– Поставьте стакан на правую ладонь, сударь, – прошептала Зита, а может быть, то был южный ветер, морской прибой, лунные струны, сама память.
– Что следует произносить? – спросил Фриденсрайх.
– Я плохо помню… – унес ветер голос.
– Есть вещи, которые забыть невозможно. Вспоминайте скорее, Зита.
– И были завершены земля, небо и все их воинство.
– И были завершены земля, небо и все их воинство, – повторил Фриденсрайх.
– И закончил Бог на седьмой день Свой труд, которым занимался.
– И закончил Бог на седьмой день Свой труд, которым занимался, – подхватил Фрид.
– И в седьмой день отдыхал от всего Своего труда, которым занимался.
– И в седьмой день отдыхал от всего Своего труда, которым занимался.
– И благословил Бог седьмой день, и освятил его. Ибо в этот день Он отдыхал от всего Своего труда, который был создан Им для деяний.
– И благословил Бог седьмой день, и освятил его. Ибо…
Колени подкосились. Рука Фрида задрожала.
Бросилась Зита к стакану, подхватила и поднесла к его губам.
– Пейте, сударь.
– Я не пью, – отвернулся от нее Фриденсрайх. – Вот уже шестнадцать лет. Я не смею. Мне нельзя.
– Благословен этот плод виноградной лозы, – сказала Зита и приложила стакан к устам Фрида. – Вы сами благословили его.
– Я погиб, – прошептал Фрид и пригубил вина.
– Теперь пейте вы, Йерве из Асседо.
Пальцы Зиты коснулись пальцев Йерве. Жаркое дыхание над священной чашей опалило лицо. Глотнул вина. Закружилась голова.
Зита отошла к Джоконде, которая стояла поодаль, глядя на черно-белую степь. Передала ей стакан.
– Я не стану пить эту мерзость, – мадам де Шатоди скрестила руки на груди, всем своим видом воплощая отвращение.
– Пей, Джоконда, пей!
Мадам де Шатоди отвернулась и пошла прочь, рассекая юбками высокую траву. Зита пошла за ней.
– Как она выглядит? – шепотом спросил Йерве у отца своего. – Опишите мне ее!
Фриденсрайх сполз по стенке повозки на землю, сгреб пальцами придорожную пыль.
– Солнце опалило ее. Темна она, но красива. Глаза – два камня в Каабе, аль-Хаджар аль-асвад. Густы ресницы ее, как трава в Асседо летом. Волосы, как ночная пена морская. Ноги – столпы храма. Руки – лоза виноградная. Губы – вишневая настойка, горькая, терпкая. Стройна она и гибка станом, а бедра ее широки. Груди – плоды гранатовые. Шея – что у твоего жирафа. Под левым ухом – родимое пятно, формой похожее на семя тыквы. Старая кровь бьется в синих жилах, проступающих под смуглой кожей, такая древняя, что нам и не снилось. Там начало всех начал. И конец всех концов. Она переживет всех нас.

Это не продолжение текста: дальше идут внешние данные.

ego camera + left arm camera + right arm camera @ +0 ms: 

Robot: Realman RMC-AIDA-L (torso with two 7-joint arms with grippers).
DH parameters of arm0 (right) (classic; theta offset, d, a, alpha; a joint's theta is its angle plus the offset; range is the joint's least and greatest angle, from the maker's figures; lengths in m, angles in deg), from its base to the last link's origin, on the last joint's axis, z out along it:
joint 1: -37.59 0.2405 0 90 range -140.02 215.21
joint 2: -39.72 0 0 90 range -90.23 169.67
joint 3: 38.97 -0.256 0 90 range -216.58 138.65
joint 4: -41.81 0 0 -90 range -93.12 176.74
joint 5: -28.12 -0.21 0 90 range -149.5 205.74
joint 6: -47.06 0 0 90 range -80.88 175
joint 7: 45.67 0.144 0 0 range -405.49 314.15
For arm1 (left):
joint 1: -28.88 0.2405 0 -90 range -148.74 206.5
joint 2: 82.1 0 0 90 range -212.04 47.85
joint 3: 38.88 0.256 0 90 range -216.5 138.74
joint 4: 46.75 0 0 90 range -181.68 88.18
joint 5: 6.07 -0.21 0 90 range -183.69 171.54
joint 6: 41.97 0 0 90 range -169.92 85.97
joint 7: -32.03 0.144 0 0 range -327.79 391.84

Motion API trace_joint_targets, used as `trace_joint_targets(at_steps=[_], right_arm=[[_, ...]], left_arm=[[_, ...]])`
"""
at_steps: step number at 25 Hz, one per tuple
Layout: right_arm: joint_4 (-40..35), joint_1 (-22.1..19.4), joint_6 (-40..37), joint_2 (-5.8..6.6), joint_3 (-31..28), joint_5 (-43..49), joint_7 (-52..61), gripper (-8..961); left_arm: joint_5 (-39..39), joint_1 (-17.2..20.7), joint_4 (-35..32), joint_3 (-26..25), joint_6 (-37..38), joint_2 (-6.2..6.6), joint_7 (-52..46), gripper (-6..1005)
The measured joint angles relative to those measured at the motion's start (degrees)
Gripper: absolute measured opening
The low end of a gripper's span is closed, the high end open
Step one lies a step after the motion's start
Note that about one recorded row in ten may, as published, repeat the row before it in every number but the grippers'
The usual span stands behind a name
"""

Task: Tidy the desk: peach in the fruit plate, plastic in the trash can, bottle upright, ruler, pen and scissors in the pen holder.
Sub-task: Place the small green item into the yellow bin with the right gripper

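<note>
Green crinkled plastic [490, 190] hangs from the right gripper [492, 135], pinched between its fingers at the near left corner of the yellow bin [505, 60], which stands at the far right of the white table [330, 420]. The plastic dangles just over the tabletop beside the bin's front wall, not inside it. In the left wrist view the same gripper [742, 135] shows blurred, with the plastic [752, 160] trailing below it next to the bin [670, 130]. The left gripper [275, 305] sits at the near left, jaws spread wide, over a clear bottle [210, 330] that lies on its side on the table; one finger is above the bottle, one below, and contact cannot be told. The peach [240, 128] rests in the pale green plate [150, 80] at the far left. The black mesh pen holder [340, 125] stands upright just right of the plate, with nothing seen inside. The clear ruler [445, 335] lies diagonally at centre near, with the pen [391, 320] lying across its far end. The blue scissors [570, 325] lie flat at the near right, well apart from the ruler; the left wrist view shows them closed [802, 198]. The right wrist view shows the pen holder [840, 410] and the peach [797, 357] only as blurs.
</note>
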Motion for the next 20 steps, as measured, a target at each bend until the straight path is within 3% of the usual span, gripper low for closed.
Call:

Йерве озадаченно смотрел на отца своего, так, словно мог его видеть.
Посмотрел Фрид-Красавец на сына своего. Так, словно, мог вернуть шестнадцать утраченных лет, молодость свою и здоровье.
Отряхнул Фриденсрайх руки от пыли. Начертал на земле имя.
И Йерве прозрел. Увидел. Понял. Прочел.
– Зита Батадам! – вскричал Йерве, захлопав глазами. – Господи, какое счастье! Какое чудо! Я узнаю буквы! Я могу читать! Я могу читать!
Коснулся Фриденсрайх рукой глаз Йерве. Пыль запорошила ресницы и брови. И стал Йерве старше лет на шестнадцать. Улыбнулся Фрид печально.
– Когда она волнуется, над ее переносицей проступает морщина в форме буквы «Т». Опрокинь букву «С» на живот, и ты увидишь ее брови. Губы – буква «В», закругленная, но прочная у основания. Глаза – буква «Е», острые и колючие. А сама она – буква «S», неуловимая и скользящая. Представь, Йерве из Асседо, закономерность буквы «М», и ты поймешь, как прочно стоит она на земле, и в чем ее податливый изъян – надави, и прогнется. Нельзя давить на эту букву, ибо в ней все стоны. А неприступную букву «К» положи на спину, и она откроется тебе. Ведь это только видимость острых копий. А в букве «О» вся плодородность ее живота. Если бы ты увидел ее, юноша, сердце твое пропустило бы два удара, а затем пустилось бы вскачь, обгоняя мысли. Она увлекла бы тебя, и ты побежал бы за ней. Как жаль, что я не могу бежать. Как жаль, что ты не видишь ее.